> [WHAT TO PRODUCE] Nothing in the data is to be left out; copy it exactly.

★ ★ ★ ★ ★

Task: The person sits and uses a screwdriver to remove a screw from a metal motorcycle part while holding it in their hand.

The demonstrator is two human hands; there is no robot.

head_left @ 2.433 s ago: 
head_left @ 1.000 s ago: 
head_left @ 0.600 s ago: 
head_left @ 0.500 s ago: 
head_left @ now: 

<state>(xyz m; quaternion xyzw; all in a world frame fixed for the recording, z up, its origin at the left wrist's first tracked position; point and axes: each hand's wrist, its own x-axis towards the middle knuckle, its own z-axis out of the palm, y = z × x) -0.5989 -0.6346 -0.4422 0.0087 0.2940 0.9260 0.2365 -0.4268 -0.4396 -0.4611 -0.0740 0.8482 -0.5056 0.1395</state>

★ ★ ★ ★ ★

> [ANSWER TO THIS PROBLEM]
Task: The person sits and uses a screwdriver to remove a screw from a metal motorcycle part while holding it in their hand.

The demonstrator is two human hands; there is no robot.

head_left @ 2.433 s ago: 
head_left @ 1.000 s ago: 
head_left @ 0.600 s ago: 
head_left @ 0.500 s ago: 
head_left @ now: 

<state>(xyz m; quaternion xyzw; all in a world frame fixed for the recording, z up, its origin at the left wrist's first tracked position; point and axes: each hand's wrist, its own x-axis towards the middle knuckle, its own z-axis out of the palm, y = z × x) -0.5989 -0.6346 -0.4422 0.0087 0.2940 0.9260 0.2365 -0.4268 -0.4396 -0.4611 -0.0740 0.8482 -0.5056 0.1395</state>

What this exercise required is now done.